Setting Up a Home Your Cat Will Actually Like

You can tell when a cat is thriving in their home and when it’s not meeting their needs. The thriving cat patrols their territory like they own the deed, has spots they prefer at different times of day, shows up when interesting things are happening, and disappears when they want to. The merely-tolerating cat does a lot of sitting and staring at walls. They might urinate outside the litterbox, pick fights, or use your couch as their scratching post. The difference between those two cats often has nothing to do with breed, age, or square footage. It comes down to whether the home is set up to engage them both physically and mentally.

Livingston Veterinary Hospital takes the same holistic view of cats that we do of any patient: physical health and behavioral health are the same conversation, and what’s happening at home is usually part of the picture. Our routine wellness visits are a good place to start when you want to look at the whole picture. Contact us or request an appointment anytime.

Reading the Cat in Front of You

Most of the conversation with a cat happens in the body, not the voice. Tuning in is mostly a matter of practice.

Why cats purr is a useful place to begin, because purring gets misinterpreted constantly. The default reading is contentment, and that’s often correct. But cats also purr through pain, anxiety, and self-soothing. A loose, draped cat purring on your lap is comfortable. A rigid, hidden cat purring under the couch is frightened.

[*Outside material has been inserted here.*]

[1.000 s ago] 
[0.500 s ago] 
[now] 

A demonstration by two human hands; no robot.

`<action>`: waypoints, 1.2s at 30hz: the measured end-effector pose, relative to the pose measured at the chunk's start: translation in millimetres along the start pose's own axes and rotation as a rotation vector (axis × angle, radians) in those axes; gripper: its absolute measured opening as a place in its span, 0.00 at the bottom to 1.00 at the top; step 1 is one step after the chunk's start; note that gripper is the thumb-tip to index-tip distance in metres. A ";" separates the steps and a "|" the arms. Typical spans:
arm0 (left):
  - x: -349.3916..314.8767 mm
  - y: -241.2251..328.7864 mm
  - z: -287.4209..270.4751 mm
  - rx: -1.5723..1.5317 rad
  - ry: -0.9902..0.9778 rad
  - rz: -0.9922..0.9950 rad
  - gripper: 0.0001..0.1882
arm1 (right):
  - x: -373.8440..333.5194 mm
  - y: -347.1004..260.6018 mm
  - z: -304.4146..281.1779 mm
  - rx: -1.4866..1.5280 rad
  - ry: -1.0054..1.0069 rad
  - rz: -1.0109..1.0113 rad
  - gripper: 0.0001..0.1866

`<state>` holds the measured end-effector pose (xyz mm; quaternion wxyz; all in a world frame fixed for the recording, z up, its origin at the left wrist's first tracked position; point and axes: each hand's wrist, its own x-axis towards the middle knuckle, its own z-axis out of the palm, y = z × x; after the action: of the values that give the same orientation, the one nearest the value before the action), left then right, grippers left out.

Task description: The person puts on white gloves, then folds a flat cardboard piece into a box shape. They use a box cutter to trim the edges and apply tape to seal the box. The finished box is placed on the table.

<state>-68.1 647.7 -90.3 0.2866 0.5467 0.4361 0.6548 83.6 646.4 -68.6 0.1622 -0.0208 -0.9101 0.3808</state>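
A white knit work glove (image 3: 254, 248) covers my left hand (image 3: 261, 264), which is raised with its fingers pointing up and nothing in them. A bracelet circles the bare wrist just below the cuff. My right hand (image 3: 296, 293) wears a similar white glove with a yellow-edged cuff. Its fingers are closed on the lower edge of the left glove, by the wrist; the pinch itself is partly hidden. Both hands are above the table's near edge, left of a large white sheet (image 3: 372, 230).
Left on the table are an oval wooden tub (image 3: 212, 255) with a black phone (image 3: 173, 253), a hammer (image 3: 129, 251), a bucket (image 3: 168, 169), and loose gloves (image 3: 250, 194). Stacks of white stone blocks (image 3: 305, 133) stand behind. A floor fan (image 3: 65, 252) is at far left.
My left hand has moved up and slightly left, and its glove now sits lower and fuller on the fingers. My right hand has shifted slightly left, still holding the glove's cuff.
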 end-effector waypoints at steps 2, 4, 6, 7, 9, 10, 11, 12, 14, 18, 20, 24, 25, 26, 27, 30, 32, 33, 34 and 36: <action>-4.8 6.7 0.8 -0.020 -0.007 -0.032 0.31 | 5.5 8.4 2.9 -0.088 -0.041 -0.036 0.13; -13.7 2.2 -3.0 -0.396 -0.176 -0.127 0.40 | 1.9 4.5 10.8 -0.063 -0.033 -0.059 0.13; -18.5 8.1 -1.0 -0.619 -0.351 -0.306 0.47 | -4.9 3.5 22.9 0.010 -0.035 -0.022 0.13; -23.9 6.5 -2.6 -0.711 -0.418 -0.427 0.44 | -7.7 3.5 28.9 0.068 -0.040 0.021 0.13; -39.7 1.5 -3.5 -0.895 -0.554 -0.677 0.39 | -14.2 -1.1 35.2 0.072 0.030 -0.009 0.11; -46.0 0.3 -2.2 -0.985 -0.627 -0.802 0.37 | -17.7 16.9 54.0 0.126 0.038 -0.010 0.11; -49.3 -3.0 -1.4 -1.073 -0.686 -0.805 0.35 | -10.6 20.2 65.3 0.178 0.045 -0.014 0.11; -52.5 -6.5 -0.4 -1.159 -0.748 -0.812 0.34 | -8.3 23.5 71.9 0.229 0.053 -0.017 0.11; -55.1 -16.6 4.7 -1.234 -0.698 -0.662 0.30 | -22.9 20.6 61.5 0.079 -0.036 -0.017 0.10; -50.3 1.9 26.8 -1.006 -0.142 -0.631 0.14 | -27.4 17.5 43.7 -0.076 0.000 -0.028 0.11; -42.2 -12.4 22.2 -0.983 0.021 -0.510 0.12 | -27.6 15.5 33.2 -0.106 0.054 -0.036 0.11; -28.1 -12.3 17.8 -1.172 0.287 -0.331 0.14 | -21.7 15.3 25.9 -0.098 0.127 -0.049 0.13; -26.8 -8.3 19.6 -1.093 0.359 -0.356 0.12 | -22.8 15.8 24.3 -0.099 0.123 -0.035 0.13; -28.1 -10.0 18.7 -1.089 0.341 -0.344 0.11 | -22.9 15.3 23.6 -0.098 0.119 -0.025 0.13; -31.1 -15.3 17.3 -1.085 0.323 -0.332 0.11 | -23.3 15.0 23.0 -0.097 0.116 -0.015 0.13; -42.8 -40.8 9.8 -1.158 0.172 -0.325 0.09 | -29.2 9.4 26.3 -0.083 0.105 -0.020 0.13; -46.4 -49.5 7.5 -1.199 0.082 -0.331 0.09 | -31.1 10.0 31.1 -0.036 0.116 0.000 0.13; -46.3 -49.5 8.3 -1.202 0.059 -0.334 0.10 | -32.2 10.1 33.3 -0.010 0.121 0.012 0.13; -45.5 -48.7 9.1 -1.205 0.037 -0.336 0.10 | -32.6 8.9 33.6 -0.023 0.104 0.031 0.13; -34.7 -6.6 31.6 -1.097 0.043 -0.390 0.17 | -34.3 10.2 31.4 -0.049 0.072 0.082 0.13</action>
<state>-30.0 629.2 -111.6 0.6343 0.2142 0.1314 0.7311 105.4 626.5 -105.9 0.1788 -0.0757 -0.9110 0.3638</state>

Past purring, cat body language is the main vocabulary worth learning:

  • Tail: held high with a hook at the tip means hello, low and tucked means worry, lashing means leave me alone, puffed means absolutely do not approach
  • Ears: forward means interested, flat means in trouble, sideways means annoyed
  • Eyes: slow blinks are affection, dilated pupils mean something is up (excitement, fear, hunting mode), squinting can mean comfort or discomfort depending on context
  • Whiskers: forward and fanned means engaged, pulled back along the face means scared
  • Posture: loose and stretched means relaxed, crouched and tense means uneasy, arched back means defensive

What you really want to track is change over time. The cat who used to greet you and now stays put, or whose evenings used to be quiet but are now full of yowling at nothing- each of those shifts is the cat reporting that something is off.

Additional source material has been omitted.